TASK: All that should be output is the block of lines below from the line with "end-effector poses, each" to the line with "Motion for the", both included, exactly as written.

GIVEN DATA:
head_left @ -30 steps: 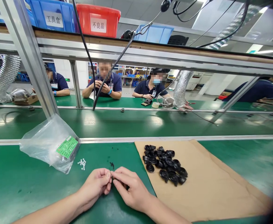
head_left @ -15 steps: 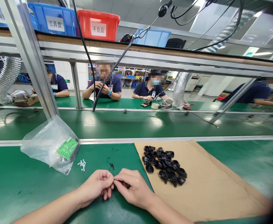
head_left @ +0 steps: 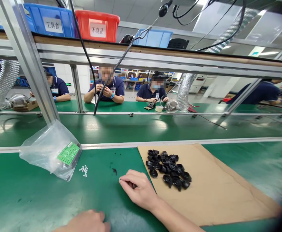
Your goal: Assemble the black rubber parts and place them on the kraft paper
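Observation:
My right hand [head_left: 138, 190] rests on the green mat [head_left: 34, 196], its fingers curled and pinched on a small part, with a dark bit showing under the fingers. It lies just left of a pile of black round parts [head_left: 168, 169] on a sheet of brown cardboard [head_left: 218, 190]. My left hand [head_left: 86, 222] is low at the frame's bottom edge, knuckles up and partly cut off, touching nothing that I can see. Ahead of my right hand lie a few tiny black bits [head_left: 114, 170] and a small cluster of white pieces [head_left: 84, 170].
A clear plastic bag with a green label [head_left: 52, 151] lies at the left, beside an aluminium post [head_left: 30, 64]. A conveyor belt [head_left: 141, 127] runs beyond the mat. Several other people sit across it. Blue and red bins [head_left: 96, 27] stand on the overhead shelf, and cables hang down.
My left hand has let go of the pinch with the right and pulled back toward me, to the bottom edge. My right hand stays put, still pinched.

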`<state>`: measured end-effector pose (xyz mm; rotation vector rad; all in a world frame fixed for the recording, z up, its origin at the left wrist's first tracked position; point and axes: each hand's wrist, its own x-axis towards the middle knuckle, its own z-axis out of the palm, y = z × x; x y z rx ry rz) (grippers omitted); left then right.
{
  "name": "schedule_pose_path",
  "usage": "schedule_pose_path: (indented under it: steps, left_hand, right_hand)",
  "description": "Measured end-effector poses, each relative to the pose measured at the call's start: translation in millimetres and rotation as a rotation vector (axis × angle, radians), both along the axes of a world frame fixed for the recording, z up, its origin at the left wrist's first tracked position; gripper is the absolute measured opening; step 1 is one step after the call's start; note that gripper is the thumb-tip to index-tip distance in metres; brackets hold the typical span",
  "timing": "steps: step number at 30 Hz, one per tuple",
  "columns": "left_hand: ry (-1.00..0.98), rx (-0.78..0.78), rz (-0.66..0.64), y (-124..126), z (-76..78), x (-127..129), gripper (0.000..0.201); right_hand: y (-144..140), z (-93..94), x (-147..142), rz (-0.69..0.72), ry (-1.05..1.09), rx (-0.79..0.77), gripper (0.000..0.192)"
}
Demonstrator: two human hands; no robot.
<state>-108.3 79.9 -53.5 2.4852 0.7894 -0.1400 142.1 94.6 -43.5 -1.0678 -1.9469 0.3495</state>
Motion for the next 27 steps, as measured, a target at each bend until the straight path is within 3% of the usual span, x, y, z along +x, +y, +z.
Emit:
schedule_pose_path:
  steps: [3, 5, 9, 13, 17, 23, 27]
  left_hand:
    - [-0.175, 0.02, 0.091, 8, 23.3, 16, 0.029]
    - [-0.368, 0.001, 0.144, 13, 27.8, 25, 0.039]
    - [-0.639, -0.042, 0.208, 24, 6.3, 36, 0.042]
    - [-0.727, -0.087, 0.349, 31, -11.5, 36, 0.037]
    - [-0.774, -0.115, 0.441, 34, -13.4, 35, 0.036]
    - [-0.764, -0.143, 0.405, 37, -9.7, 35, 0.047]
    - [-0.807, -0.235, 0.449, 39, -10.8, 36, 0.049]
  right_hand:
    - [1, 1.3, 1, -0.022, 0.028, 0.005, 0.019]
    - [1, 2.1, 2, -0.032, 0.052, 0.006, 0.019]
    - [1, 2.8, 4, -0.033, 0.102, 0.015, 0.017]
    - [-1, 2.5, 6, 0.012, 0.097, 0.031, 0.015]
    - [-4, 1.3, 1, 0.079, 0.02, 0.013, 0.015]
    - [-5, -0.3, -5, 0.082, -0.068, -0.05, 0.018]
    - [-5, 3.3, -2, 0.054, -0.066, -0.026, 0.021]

REPLY TO THE EXERCISE:
  "description": "Measured end-effector poses, each relative to the pose measured at the call's start: translation in millimetres and rotation as a rotation vector (axis × angle, radians), both along the axes of a world frame fixed for the recording, z up, its origin at the left wrist's first tracked position; gripper is the absolute measured opening; step 1 is one step after the call's start; note that gripper is the thumb-tip to index-tip distance in metres; brackets hold the typical span",
  "timing": "steps: step number at 30 Hz, one per tuple",
  "columns": "left_hand: ry (-1.00..0.98), rx (-0.78..0.78), rz (-0.66..0.64), y (-124..126), z (-76..78), x (-127..129), gripper (0.000..0.201); right_hand: y (-144..140), z (-93..94), x (-147..142), rz (-0.69..0.72), ry (-1.05..1.09), rx (-0.79..0.77), gripper (0.000..0.192)"
}
Demonstrator: two human hands; no robot.
<state>-108.3 79.9 -53.5 2.4852 0.7894 -0.1400 142.1 94.6 -43.5 -1.0678 -1.9469 0.3495</state>
Motion for the next 27 steps, as measured, a target at each bend until the straight path is within 3% of the usual span, x, y, z along +x, +y, +z.

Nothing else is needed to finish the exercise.